**Required work:** Which lines of the data include the string "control"? List them all.

[Data entries]
┌──
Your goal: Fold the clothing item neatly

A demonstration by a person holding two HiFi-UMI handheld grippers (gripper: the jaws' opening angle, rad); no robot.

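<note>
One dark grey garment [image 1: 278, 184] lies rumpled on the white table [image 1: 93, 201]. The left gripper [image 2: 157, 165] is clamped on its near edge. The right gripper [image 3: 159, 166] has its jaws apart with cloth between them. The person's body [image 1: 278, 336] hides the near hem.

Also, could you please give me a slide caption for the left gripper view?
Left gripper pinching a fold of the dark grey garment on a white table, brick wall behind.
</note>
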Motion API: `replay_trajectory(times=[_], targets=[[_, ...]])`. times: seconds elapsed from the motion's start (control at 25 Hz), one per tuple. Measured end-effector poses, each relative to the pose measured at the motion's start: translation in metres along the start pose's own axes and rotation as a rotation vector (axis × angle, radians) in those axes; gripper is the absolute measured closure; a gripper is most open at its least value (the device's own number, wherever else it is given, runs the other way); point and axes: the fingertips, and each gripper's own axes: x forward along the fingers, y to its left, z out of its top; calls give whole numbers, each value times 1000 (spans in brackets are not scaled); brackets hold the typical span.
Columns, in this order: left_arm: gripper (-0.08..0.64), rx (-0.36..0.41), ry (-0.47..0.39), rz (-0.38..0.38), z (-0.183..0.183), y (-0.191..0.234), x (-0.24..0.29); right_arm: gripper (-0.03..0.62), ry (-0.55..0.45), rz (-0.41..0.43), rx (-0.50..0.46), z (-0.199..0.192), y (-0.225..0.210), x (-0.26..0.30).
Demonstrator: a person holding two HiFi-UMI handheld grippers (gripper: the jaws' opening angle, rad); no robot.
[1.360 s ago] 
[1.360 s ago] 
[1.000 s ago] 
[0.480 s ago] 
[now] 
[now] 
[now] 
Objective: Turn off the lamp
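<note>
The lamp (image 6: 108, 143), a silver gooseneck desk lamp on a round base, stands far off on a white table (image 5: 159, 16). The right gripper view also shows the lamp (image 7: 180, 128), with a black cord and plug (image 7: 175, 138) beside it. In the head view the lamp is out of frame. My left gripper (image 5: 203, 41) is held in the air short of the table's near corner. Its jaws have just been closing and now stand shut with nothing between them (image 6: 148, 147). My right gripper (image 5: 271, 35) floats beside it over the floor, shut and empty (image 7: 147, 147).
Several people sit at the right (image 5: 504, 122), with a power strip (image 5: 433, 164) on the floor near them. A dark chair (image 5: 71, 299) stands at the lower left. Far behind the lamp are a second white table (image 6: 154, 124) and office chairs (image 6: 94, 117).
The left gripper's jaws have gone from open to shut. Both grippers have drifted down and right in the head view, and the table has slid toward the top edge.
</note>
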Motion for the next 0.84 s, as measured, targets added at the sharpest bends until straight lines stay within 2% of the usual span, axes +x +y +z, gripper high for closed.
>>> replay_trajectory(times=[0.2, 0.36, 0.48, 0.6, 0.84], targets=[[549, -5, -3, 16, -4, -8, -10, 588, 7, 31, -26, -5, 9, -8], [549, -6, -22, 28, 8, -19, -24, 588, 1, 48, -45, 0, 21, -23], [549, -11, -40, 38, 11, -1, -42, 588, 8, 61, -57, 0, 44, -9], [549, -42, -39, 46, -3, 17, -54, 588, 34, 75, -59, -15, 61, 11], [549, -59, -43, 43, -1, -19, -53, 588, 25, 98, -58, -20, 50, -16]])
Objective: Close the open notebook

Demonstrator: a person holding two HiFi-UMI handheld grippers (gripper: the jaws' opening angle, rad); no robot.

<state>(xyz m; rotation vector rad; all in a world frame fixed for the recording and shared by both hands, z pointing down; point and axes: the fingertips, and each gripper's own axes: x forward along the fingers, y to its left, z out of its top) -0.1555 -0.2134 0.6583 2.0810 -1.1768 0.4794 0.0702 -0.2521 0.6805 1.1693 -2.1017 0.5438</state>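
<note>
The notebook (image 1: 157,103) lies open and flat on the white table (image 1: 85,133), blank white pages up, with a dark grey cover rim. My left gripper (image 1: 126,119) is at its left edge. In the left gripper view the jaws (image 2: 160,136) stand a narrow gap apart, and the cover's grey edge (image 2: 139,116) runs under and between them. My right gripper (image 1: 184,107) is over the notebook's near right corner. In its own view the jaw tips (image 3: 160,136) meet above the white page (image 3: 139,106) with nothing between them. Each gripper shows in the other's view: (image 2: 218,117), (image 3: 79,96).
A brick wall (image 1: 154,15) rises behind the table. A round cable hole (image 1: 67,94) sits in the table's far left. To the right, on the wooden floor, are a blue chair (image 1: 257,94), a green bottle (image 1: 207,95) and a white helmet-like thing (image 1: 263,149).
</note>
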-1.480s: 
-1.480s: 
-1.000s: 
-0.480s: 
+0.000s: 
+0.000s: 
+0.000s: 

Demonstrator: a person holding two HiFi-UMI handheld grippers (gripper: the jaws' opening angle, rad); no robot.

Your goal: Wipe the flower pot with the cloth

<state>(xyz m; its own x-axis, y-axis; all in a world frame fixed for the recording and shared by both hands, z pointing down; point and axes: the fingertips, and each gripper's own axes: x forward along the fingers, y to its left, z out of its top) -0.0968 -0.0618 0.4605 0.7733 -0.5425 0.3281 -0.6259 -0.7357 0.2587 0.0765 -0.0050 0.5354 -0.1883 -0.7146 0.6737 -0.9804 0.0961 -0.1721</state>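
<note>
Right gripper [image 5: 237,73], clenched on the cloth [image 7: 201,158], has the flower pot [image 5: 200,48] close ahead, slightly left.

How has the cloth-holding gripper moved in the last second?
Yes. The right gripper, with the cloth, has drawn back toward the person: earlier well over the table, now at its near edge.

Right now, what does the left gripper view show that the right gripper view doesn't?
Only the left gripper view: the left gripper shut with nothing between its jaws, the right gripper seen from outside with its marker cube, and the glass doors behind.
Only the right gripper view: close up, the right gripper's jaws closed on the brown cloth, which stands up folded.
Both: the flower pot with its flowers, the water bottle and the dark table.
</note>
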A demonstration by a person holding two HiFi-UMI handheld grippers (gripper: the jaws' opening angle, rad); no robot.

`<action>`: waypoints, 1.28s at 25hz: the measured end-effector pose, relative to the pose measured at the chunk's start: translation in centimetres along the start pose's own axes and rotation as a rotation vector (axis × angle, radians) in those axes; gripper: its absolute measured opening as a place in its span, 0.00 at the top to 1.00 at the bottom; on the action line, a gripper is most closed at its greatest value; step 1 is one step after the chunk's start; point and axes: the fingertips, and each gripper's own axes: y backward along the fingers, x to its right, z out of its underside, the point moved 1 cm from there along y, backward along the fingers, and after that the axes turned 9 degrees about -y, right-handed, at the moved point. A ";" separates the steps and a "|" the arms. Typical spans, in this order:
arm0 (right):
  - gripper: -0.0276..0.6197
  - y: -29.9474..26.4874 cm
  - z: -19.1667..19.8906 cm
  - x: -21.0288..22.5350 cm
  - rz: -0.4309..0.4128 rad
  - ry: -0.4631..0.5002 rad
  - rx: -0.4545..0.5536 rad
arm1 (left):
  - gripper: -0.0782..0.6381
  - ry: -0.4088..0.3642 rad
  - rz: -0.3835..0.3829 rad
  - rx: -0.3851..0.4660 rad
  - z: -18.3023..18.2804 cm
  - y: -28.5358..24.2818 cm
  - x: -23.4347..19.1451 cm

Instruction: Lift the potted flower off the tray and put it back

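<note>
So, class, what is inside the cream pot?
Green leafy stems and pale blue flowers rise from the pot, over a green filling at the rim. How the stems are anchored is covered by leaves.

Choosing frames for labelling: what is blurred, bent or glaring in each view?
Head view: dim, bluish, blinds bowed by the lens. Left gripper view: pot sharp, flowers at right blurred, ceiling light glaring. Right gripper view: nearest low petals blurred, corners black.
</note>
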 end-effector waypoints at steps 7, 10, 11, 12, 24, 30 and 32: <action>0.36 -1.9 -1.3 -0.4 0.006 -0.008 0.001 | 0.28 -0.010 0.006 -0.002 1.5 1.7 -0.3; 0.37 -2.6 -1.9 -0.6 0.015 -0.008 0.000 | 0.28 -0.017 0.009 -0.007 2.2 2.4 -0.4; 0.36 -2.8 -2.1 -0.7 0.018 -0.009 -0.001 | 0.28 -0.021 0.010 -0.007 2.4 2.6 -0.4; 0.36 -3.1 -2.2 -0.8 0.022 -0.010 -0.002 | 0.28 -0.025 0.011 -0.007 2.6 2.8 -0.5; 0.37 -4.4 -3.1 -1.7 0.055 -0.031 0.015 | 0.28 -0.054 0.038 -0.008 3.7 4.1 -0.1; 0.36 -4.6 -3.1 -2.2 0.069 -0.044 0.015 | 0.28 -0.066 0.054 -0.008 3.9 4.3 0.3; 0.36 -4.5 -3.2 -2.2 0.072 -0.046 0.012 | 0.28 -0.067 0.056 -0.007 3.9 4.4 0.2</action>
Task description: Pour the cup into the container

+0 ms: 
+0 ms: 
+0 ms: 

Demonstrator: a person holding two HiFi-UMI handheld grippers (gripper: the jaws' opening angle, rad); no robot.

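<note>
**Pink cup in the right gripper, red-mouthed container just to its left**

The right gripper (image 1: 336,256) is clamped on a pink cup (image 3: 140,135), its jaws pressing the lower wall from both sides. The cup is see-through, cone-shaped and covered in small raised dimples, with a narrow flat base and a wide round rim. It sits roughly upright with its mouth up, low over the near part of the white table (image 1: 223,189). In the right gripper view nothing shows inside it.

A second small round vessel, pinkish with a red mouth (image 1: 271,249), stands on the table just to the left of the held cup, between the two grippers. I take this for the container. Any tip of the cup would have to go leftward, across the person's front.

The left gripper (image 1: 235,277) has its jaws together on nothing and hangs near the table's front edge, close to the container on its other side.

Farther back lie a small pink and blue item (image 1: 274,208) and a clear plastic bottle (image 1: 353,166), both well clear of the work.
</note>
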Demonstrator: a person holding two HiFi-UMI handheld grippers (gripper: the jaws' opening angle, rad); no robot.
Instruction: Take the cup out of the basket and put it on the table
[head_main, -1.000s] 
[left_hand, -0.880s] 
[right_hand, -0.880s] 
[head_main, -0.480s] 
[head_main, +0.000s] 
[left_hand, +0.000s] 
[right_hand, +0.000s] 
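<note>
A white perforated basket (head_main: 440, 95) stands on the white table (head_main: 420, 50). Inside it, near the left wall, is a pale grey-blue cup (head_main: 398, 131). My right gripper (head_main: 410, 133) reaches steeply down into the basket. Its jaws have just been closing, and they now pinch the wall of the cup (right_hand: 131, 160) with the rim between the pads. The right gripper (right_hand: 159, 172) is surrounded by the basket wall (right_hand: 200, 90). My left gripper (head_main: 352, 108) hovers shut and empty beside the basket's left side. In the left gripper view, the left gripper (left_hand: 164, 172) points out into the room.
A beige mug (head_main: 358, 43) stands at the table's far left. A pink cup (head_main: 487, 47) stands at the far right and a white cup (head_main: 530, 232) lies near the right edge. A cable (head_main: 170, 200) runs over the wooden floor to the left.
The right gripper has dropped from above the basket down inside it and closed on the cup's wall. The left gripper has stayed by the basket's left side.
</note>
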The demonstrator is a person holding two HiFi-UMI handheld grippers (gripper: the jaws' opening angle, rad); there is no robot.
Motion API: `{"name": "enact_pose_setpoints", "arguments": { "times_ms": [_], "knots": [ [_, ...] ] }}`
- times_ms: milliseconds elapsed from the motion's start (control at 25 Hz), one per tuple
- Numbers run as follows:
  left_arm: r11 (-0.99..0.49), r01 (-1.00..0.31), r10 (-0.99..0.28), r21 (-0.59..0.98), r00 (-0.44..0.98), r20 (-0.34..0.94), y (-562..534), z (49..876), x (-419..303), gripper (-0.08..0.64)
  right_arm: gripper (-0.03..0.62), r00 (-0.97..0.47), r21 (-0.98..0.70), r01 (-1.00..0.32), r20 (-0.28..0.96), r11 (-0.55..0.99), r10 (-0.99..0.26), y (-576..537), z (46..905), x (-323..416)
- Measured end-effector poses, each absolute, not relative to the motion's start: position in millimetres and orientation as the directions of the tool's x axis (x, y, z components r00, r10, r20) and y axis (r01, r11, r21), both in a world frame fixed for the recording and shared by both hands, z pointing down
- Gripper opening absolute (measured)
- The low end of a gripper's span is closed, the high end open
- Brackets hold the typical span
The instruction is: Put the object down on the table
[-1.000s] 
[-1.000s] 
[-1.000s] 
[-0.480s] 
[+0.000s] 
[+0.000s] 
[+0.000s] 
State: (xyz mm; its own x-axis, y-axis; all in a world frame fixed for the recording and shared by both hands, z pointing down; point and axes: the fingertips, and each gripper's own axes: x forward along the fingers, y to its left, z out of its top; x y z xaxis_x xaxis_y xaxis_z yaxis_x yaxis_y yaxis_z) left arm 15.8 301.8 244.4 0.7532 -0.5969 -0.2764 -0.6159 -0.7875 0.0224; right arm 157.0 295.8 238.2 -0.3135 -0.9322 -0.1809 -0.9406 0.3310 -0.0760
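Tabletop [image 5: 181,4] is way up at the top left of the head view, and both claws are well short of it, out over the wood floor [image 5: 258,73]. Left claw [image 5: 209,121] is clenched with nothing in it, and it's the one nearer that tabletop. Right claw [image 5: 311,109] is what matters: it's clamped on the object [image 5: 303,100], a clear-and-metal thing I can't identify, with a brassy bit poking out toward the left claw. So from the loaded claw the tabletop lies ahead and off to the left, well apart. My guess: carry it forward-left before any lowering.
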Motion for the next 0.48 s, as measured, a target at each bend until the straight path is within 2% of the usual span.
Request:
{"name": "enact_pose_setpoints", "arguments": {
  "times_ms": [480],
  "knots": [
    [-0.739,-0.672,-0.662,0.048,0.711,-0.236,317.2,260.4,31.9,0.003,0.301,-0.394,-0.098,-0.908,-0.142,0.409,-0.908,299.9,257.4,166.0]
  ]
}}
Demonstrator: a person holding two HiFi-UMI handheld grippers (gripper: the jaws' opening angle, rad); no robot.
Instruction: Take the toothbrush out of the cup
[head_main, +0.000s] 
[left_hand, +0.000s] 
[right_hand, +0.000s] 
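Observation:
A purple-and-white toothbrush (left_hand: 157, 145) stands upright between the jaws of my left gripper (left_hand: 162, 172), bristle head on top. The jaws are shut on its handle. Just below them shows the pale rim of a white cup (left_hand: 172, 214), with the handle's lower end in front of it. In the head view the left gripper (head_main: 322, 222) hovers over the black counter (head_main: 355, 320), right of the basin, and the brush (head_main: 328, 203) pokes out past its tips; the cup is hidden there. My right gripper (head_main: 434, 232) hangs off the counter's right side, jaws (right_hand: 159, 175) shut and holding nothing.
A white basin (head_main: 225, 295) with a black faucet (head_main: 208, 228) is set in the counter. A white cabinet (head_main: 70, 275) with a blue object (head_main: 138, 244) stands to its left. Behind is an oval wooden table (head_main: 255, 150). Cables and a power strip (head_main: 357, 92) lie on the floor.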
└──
**Output of the task:**
Motion API: `replay_trajectory(times=[_], targets=[[_, ...]])`. times: seconds elapsed from the motion's start (control at 25 Hz), one per tuple. Measured end-effector poses, each relative to the pose measured at the motion's start: translation in metres along the start pose's own axes and rotation as a rotation vector (axis × angle, radians) in those axes; gripper is the absolute measured closure; a gripper is most open at its least value (the device's own number, wherever else it is given, runs the other way); point and axes: the fingertips, and each gripper's own axes: x forward along the fingers, y to its left, z out of its top; calls give whole numbers, each value times 1000 (spans in brackets are not scaled); brackets hold the typical span.
- times_ms: milliseconds elapsed from the motion's start (control at 25 Hz), one per tuple

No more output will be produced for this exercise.